AI Navigate

Diabetic Retinopathy Grading with CLIP-based Ranking-Aware Adaptation:A Comparative Study on Fundus Image

arXiv cs.CV / 3/17/2026

📰 NewsIdeas & Deep AnalysisModels & Research

Key Points

  • The study investigates three CLIP-based methods for five-class diabetic retinopathy severity grading: a zero-shot baseline with prompt engineering, a hybrid FCN-CLIP model with CBAM attention, and a ranking-aware prompting model that captures the ordinal progression of DR.
  • The authors train and evaluate on a combined dataset of APTOS 2019 and Messidor-2 (n=5,406), addressing class imbalance with resampling and class-specific thresholding.
  • Results show the ranking-aware model achieving the highest overall accuracy (93.42%) and AUROC (0.9845), with strong recall for severe cases, while the FCN-CLIP model (92.49%, AUROC 0.99) excels at detecting proliferative DR; both outperform the zero-shot baseline (55.17%, AUROC 0.75).
  • The paper analyzes the complementary strengths of the approaches and discusses their practical implications for DR screening contexts.

Abstract

Diabetic retinopathy (DR) is a leading cause of preventable blindness, and automated fundus image grading can play an important role in large-scale screening. In this work, we investigate three CLIP-based approaches for five-class DR severity grading: (1) a zero-shot baseline using prompt engineering, (2) a hybrid FCN-CLIP model augmented with CBAM attention, and (3) a ranking-aware prompting model that encodes the ordinal structure of DR progression.
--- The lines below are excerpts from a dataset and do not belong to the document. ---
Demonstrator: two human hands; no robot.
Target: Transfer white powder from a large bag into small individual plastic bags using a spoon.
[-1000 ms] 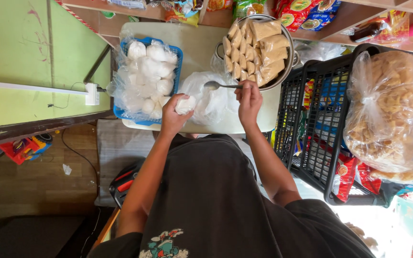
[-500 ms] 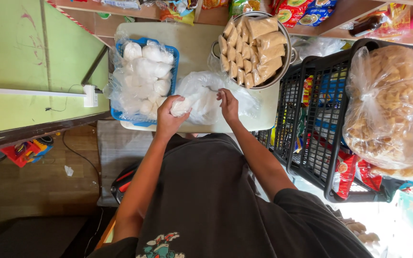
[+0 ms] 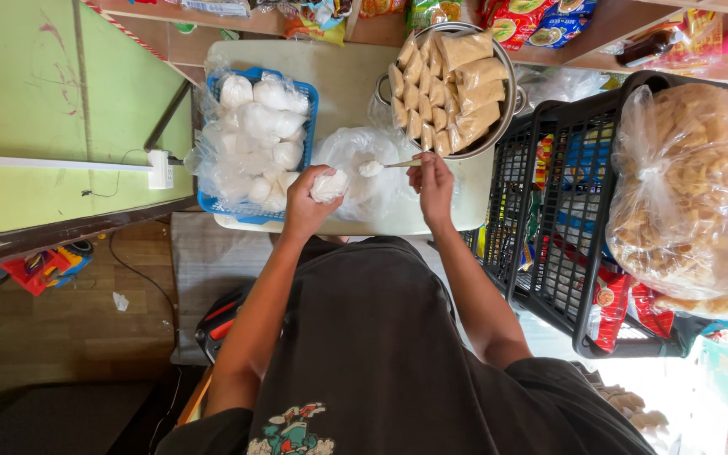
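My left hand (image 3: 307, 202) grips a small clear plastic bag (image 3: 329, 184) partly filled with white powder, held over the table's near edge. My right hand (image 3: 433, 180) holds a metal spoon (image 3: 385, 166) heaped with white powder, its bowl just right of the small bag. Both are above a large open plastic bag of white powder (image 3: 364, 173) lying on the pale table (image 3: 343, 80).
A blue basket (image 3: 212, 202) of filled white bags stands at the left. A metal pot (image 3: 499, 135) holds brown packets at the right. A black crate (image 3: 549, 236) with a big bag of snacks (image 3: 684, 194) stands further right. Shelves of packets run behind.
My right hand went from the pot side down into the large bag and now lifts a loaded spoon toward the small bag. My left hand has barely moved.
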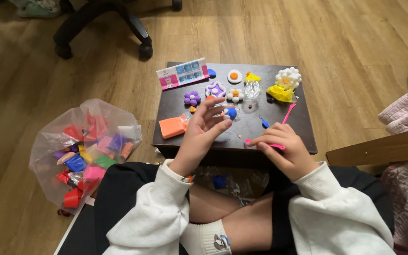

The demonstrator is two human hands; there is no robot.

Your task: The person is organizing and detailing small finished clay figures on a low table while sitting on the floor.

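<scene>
Left hand (pixel 203 133) raised, fingers spread

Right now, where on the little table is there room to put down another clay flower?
The dark table is bare along its right edge, beside the pink tool, and at the left, between the card and the orange clay block. The back middle is crowded with the clay flowers; both hands fill the front.
</scene>
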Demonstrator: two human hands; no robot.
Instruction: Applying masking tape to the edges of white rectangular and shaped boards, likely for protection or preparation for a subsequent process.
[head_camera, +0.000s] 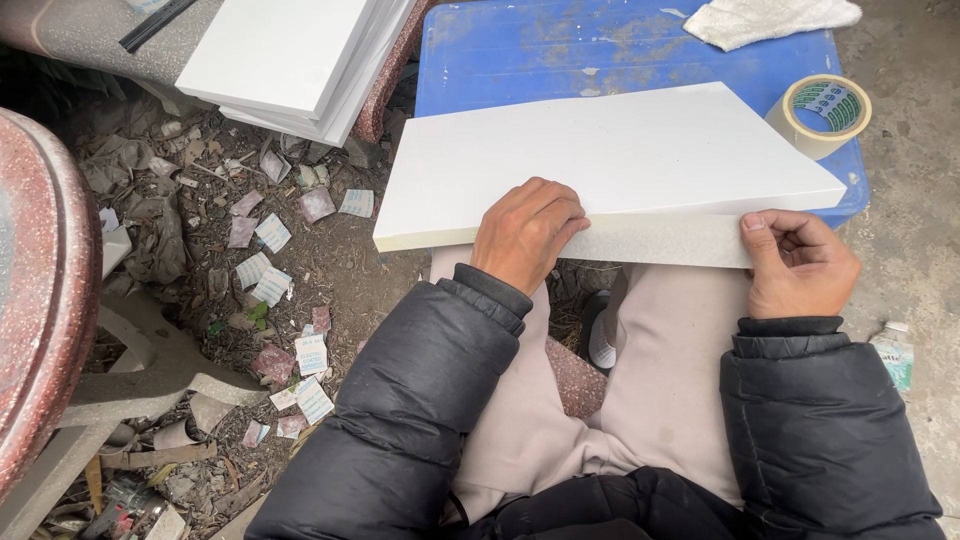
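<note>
Soft, even daylight fills the scene, bright but without direct sun, as under an overcast sky. Shadows are faint and diffuse: a thin dark band lies under the near edge of the white board, and a deeper shade sits between the knees and beneath the blue worktop. The board's top is almost washed out, its surface texture barely readable, yet there is no hard glare. Focus is sharp across the middle, including both hands and the litter on the ground. Wide-angle bending shows at the left edge, where the red speckled rim curves and softens slightly
</note>
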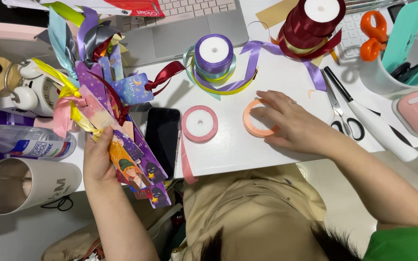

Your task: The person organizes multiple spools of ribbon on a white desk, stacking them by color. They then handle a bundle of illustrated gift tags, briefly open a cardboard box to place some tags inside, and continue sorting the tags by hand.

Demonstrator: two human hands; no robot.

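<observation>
My left hand [97, 157] grips a fanned bunch of colourful illustrated bookmarks [122, 145], each with a ribbon tied through its top, held over the left edge of the white table [228, 150]. My right hand [286, 123] rests flat on the table, its fingers on a peach ribbon spool [253, 126]. A pink ribbon spool [199, 123] lies just left of it, with a loose pink tail hanging over the table's front edge. A black phone [162, 137] lies between the bookmarks and the pink spool.
A purple spool [214, 52] and a dark red spool [313, 21] stand farther back with loose ribbon around them. Scissors [342, 113] and a white tool [380, 128] lie right of my hand. A cup of tools [402, 63], laptop [189, 29], metal tumbler [20, 186] and plastic bottle [25, 142] surround the work area.
</observation>
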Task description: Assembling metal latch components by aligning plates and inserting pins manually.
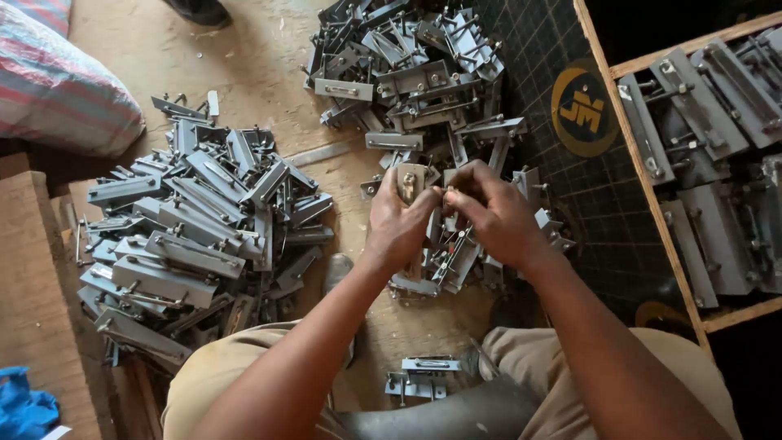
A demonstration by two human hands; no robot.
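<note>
My left hand [397, 224] grips a small grey metal bracket [410, 181] with a bolt through it, held upright at the middle of the view. My right hand [494, 213] meets it from the right, fingers pinched at the bracket's edge. Both hands hover over a scatter of grey metal brackets [444, 261] on the floor. A large pile of the same brackets [199, 236] lies to the left. Another heap [415, 73] lies just beyond my hands.
A wooden crate [643, 187] at the right holds more grey brackets [709, 147]. A dark grid-patterned mat [595, 195] lies beside it. A striped sack [57, 81] sits top left, blue cloth [24, 407] bottom left. Two brackets [423, 376] lie between my knees.
</note>
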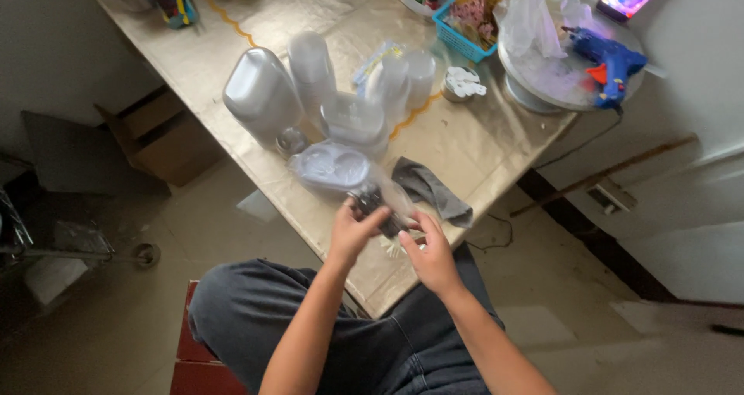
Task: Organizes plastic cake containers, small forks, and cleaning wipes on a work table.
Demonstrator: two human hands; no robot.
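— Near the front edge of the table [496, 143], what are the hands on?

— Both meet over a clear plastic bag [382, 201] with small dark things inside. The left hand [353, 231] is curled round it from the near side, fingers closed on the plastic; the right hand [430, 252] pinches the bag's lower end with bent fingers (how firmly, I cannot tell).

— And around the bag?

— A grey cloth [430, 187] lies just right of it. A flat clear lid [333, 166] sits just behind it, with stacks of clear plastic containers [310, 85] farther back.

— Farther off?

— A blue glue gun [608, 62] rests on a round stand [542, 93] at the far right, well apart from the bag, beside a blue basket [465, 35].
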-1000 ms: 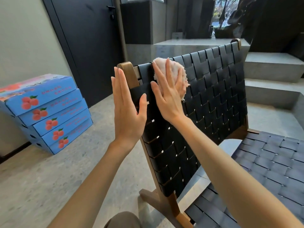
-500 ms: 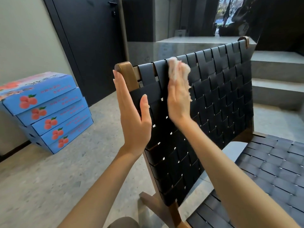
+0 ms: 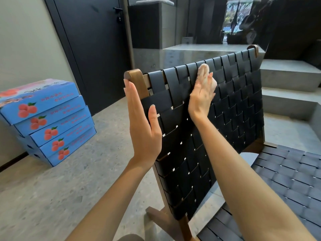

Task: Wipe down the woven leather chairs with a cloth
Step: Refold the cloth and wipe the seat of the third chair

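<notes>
1. While the fingers (image 3: 211,80) of the right hand (image 3: 202,96) look straight and held together, flat on the pale cloth (image 3: 204,72), they're blurry. I can't tell if the thumb is tucking a corner. The cloth sits just under the top edge of the black woven backrest (image 3: 234,110), about 1 o'clock from mid-view.
2. On the left hand (image 3: 142,122) the fingers (image 3: 130,94) are straight and together, lying up the brown wooden side post (image 3: 136,77). The thumb is split off onto the weave. It reads to me as bracing the chair, just off centre toward 9 o'clock.
3. What could go wrong:
   - Only flat pressure seems to hold the cloth, so a fast stroke over the top edge could flick it off the back.
   - The fuzzy nap might catch on strap edges at the little gaps.
   - Lean too hard while the bracing hand eases off, and I'd guess the chair skids on the smooth floor (image 3: 60,188).
4. Edges and room:
   - The top edge is right above the cloth, so there's no travel toward 12.
   - There's loads of weave toward 3 o'clock, out to the far post (image 3: 252,51), and down toward 6.
   - The woven seat (image 3: 286,180) is at 4 o'clock.
   - The stone steps (image 3: 286,79) are behind at 2.
   - The stacked blue fruit boxes (image 3: 46,122) at 9 o'clock are well apart from both arms.
</notes>
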Demonstrator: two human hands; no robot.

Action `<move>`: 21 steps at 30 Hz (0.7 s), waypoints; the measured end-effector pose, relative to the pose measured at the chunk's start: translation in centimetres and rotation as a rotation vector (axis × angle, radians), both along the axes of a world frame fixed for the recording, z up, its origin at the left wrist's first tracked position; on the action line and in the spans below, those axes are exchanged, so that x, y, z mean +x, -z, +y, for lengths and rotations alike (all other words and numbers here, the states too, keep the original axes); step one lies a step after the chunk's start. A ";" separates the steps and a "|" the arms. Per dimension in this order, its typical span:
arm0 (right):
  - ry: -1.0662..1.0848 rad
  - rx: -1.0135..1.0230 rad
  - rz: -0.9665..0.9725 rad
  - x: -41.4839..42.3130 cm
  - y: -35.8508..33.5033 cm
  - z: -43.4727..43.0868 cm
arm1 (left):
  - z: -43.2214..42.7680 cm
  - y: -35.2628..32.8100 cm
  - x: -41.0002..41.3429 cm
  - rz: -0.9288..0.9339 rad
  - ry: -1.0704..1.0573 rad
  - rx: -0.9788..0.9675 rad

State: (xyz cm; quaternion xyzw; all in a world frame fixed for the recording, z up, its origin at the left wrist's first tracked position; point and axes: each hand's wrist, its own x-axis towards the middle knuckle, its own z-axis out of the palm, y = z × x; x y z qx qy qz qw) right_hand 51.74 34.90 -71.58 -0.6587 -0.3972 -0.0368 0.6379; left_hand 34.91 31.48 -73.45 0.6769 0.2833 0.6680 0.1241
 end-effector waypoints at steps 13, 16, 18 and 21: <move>-0.365 0.073 -0.472 -7.9 0.1 -4.3 | 0.2 0.2 0.0 -0.029 0.080 0.002; -0.292 0.061 -0.381 -7.7 -2.2 -2.2 | 0.4 0.1 0.0 -0.020 0.060 0.002; -0.254 0.083 -0.303 -8.1 -2.7 -1.3 | 0.5 0.2 -0.1 -0.011 0.058 -0.014; -0.267 0.098 -0.321 -8.0 -1.2 -2.0 | 0.4 0.2 0.0 -0.015 0.051 -0.018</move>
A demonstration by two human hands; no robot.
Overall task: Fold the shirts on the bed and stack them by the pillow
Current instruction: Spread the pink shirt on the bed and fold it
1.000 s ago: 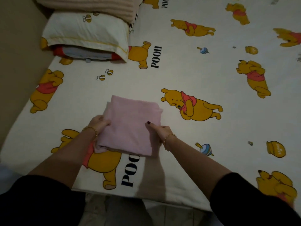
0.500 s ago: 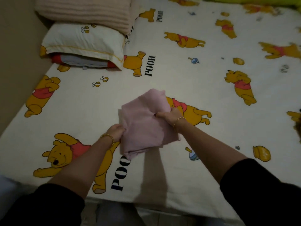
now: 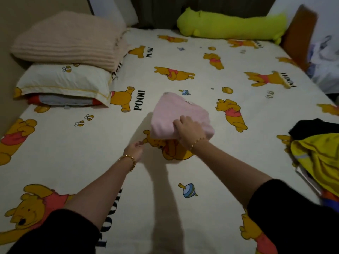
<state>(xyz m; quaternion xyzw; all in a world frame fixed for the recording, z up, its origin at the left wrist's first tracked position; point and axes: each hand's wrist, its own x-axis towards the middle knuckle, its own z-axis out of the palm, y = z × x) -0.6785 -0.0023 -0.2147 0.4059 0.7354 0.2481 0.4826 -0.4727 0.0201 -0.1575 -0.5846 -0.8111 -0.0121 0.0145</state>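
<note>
A folded pink shirt (image 3: pixel 176 112) is held above the middle of the bed, with my right hand (image 3: pixel 189 129) gripping its near edge. My left hand (image 3: pixel 134 150) hangs below and to the left of the shirt, apart from it, fingers loosely curled and holding nothing. The white pillow (image 3: pixel 62 82) lies at the left side of the bed, far left of the shirt. A heap of unfolded clothes, yellow (image 3: pixel 317 158) and black (image 3: pixel 311 128), sits at the right edge.
A folded beige blanket (image 3: pixel 69 39) rests behind the pillow. A lime-green bolster (image 3: pixel 231 24) lies along the far edge. The cartoon-bear bedsheet (image 3: pixel 165 208) covers the mattress. A wall runs along the left side.
My left hand has let go of the pink shirt. My right hand alone has carried it up and away from me, towards the middle of the bed.
</note>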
We train and evaluate on a combined dataset of APTOS 2019 and Messidor-2 (n=5,406), addressing class imbalance through resampling and class-specific optimal thresholding. Our experiments show that the ranking-aware model achieves the highest overall accuracy (93.42%, AUROC 0.9845) and strong recall on clinically critical severe cases, while the hybrid FCN-CLIP model (92.49%, AUROC 0.99) excels at detecting proliferative DR. Both substantially outperform the zero-shot baseline (55.17%, AUROC 0.75). We analyze the complementary strengths of each approach and discuss their practical implications for screening contexts.